No último centénio, essas decisões fizeram nascer e têm moldado a disciplina e a profissão da Conservação e Restauro (CR), que lhes assegura as dimensões técnica e operativa e que, por isso, encontra na materialidade dos objectos a sua âncora fundamental. Ou seja: trabalhando de perto com outras disciplinas (das Ciências Sociais e Naturais, das Humanidades e das Tecnologias), a CR dedica-se ao estudo da produção, degradação, e preservação da matéria do património. Assim, uma intervenção de CR é sempre e antes do mais um ensejo privilegiado de conhecimento sobre a matéria dos bens culturais – mas necessariamente reconhecendo que um bem cultural é muito mais do que matéria, e que gerir mudanças nessa materialidade implica a análise crítica do conhecimento adquirido.

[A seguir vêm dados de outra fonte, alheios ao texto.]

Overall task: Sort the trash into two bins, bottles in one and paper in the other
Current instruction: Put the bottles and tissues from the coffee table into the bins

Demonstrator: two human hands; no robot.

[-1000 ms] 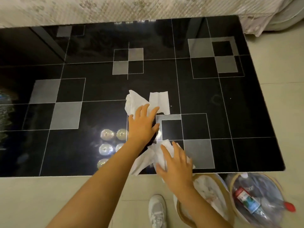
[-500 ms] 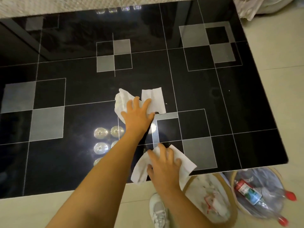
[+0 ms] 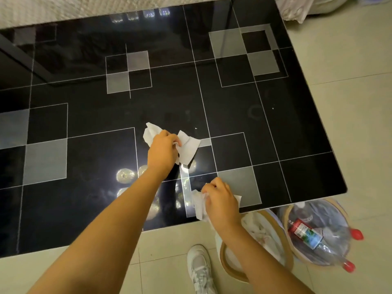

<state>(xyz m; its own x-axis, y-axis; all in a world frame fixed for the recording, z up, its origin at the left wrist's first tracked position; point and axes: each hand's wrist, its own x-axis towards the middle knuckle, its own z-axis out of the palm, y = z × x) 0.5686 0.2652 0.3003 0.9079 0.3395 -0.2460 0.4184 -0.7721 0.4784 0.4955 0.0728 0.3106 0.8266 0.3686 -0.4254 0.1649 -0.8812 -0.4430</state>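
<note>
Left hand (image 3: 162, 150) clutches white crumpled paper tissue (image 3: 187, 148) mid glossy black tabletop (image 3: 84, 209); right hand (image 3: 220, 201) grips another white tissue (image 3: 198, 203) at its near edge; wooden-rimmed paper bin (image 3: 226, 265) beside bin of clear plastic bottles (image 3: 316, 232) on floor.

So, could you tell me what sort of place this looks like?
Probably a home living room: a glossy black coffee table on pale floor tiles, fabric-covered furniture behind, and two small waste bins beside it.
</note>
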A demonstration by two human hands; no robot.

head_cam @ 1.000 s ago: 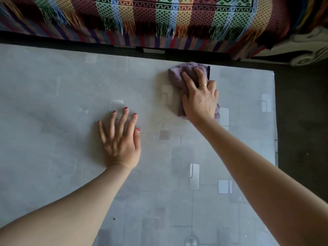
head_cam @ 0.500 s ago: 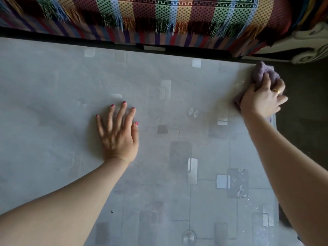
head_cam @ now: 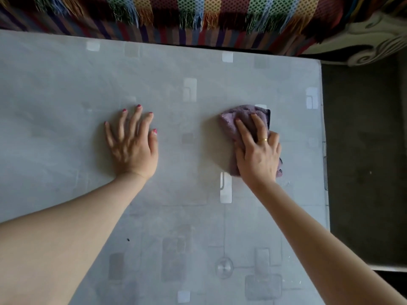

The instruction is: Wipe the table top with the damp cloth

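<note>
Two hands on the pale grey patterned bench (head_cam: pixel 66 95): right hand (head_cam: pixel 257 155), grip pressed flat with fingers straight, atop crumpled lilac terry cloth (head_cam: pixel 229 124) toward the right edge; left hand (head_cam: pixel 132 144) spread flat, bracing left, well apart. Unwiped stretch likely leftward and nearer.

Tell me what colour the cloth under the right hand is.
Light purple, a lilac shade. The cloth shows in the head view, the only one, pressed under the right hand.
</note>
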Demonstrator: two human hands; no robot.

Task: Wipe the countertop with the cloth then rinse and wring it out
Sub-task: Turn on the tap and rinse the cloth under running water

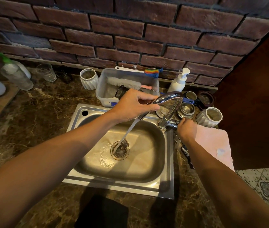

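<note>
A pink cloth [212, 142] lies flat on the dark marble countertop [36, 109] to the right of the steel sink [169, 162]. My left hand [133, 104] grips the curved chrome faucet spout [169, 97] near its outlet. My right hand [186, 129] is closed on the tap handle [171, 123] at the faucet's base. A stream of water [127, 134] runs from the spout into the sink's drain [119, 150]. Neither hand touches the cloth.
Behind the sink stands a clear plastic tub [107, 83] with brushes, a white pump bottle [179, 81], two white ribbed cups [89, 78] [210, 116] and metal jars [186, 110]. Glasses and bottles [17, 74] stand at the left. A dark object [102, 213] lies at the front edge.
</note>
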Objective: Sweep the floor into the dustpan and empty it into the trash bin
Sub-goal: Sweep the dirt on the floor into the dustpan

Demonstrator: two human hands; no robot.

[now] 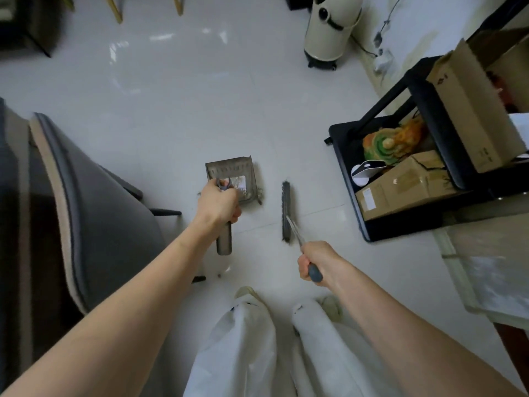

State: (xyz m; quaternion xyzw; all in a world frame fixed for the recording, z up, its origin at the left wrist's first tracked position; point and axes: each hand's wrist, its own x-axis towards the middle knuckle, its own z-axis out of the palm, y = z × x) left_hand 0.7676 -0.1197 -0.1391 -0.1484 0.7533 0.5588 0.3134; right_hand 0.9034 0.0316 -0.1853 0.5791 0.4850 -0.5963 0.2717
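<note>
Left hand (219, 203) grips the dustpan (232, 179) handle; pan rests on the floor (177, 104). Right hand (315, 263) holds the broom (286, 210), bristles just beside the pan. Risk: a gap under the pan lip would let debris slip beneath

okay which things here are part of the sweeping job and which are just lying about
In use: dustpan, held by the left hand; broom, held by the right hand.

Lying about: grey chair, black cart, cardboard boxes, cream appliance.
</note>
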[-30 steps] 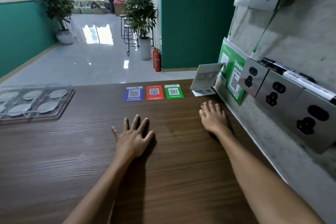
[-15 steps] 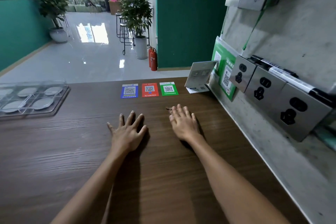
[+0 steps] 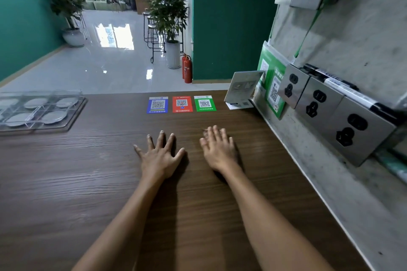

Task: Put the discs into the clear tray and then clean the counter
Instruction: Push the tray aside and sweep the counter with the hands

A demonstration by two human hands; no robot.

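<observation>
Both the left hand (image 3: 159,156) and right hand (image 3: 218,149) lie flat, fingers straight, on the desk (image 3: 66,182); the tray (image 3: 72,114) (discs (image 3: 54,115) already inside) sits far left, nearer the left hand

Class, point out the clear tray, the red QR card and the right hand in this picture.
clear tray (image 3: 72,114): head view, on its bare right rim.
red QR card (image 3: 182,104): head view, card's middle.
right hand (image 3: 219,152): head view, back of the hand.

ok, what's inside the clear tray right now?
The clear tray holds grey discs, one per compartment; five show fully. Its left end runs out of frame, so any further discs there cannot be seen.
</observation>
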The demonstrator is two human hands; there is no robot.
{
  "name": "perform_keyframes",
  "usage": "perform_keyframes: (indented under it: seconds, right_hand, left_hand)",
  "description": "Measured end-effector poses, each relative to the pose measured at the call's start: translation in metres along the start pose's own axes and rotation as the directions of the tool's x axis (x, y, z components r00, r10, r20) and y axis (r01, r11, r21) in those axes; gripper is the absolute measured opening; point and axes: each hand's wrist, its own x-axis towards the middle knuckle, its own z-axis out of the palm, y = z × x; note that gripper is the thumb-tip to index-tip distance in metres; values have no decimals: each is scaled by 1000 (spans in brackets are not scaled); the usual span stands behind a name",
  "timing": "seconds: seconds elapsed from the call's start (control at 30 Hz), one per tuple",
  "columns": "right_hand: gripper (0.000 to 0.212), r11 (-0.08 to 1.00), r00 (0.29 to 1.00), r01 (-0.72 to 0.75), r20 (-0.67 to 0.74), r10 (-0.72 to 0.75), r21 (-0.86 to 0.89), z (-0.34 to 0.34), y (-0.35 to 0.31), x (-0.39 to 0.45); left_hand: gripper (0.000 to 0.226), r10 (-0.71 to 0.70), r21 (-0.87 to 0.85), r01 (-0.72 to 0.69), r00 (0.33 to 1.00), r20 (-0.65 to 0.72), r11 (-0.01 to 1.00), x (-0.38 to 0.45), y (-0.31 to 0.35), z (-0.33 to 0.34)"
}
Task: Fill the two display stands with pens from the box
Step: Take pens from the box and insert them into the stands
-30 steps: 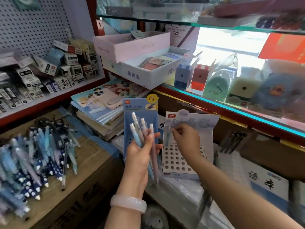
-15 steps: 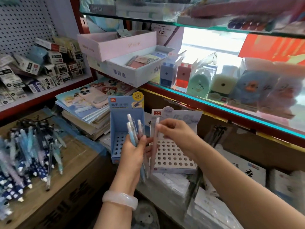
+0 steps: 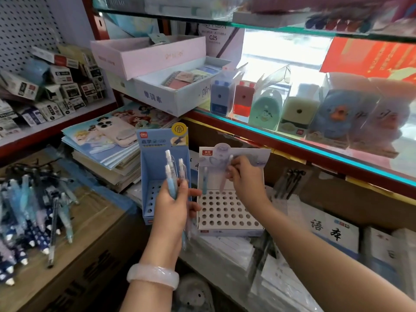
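Note:
Two cardboard display stands sit side by side: a blue stand (image 3: 155, 167) on the left and a white stand (image 3: 227, 212) with a grid of holes on the right. A pale blue pen (image 3: 204, 180) stands in the white stand's back row. My left hand (image 3: 173, 206) grips a bunch of pastel pens (image 3: 172, 170) in front of the blue stand. Over the white stand's back row, my right hand (image 3: 244, 176) pinches a pink pen (image 3: 224, 181), tip down. A heap of loose pens (image 3: 29, 212) lies on a brown carton (image 3: 90, 244) at the left.
A stack of notebooks (image 3: 105, 149) with a phone (image 3: 114, 131) on top lies behind the blue stand. Above is a glass shelf (image 3: 292, 140) with pencil sharpeners and open boxes. Wrapped packs of exercise books (image 3: 333, 233) lie below right. Small boxes crowd the left shelf (image 3: 51, 86).
My right hand took a pink pen from the bunch in my left hand and carried it right over the white stand. A blue pen now stands in that stand's back row.

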Motion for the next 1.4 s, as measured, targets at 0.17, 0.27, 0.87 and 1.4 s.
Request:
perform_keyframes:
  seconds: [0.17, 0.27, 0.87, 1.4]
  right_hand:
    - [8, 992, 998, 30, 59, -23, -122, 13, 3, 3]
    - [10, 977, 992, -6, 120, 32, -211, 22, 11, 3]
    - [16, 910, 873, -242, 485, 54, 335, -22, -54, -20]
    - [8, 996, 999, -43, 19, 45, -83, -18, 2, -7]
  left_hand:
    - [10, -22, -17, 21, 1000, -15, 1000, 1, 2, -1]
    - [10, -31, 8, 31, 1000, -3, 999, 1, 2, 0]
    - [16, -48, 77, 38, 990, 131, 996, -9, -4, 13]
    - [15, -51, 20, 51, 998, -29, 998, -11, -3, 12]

Ao trabalhar sobre a matéria dos objectos para que a sua transmissão responda às aspirações da comunidade em que se inscreve sem comprometer as aspirações de gerações futuras, a CR obedece a uma deontologia que defende a profissão e, sobretudo, que defende os bens culturais de perdas ou adulterações irreparáveis – um modus operandi que vincula as acções sobre a obra à honestidade e ao respeito por quem a criou, por quem a valoriza, pela passagem do tempo. E é precisamente este vínculo que autoriza a CR a intervir sobre aquela que será, por definição, a matéria mais valiosa de cada comunidade – a que será legada, incluindo a das obras de arte.

A CR é, afinal, uma forma de ver os objectos, de interpretar a matéria enquanto veículo de partilha, de reconhecer o imaterial na substância física; e por isso a sua prática idónea exige um tempo e uma dedicação ainda frequentemente considerados supérfluos. No entanto, o facto é que no trinómio criação-fruição-conservação que envolve qualquer obra de arte, se a criação é condição primeira de existência, a fruição e a CR são condições cruciais de perenidade.

Como escreveu Hannah Arendt n’A Condição Humana, “as coisas do mundo têm a função de estabilizar a vida humana”; por maioria de razão, o contributo da CR para a continuidade cultural da matéria das coisas mais importantes e únicas – incluindo as obras de arte – é essencial e não um luxo mais ou menos circunstancial e mais ou menos dispensável.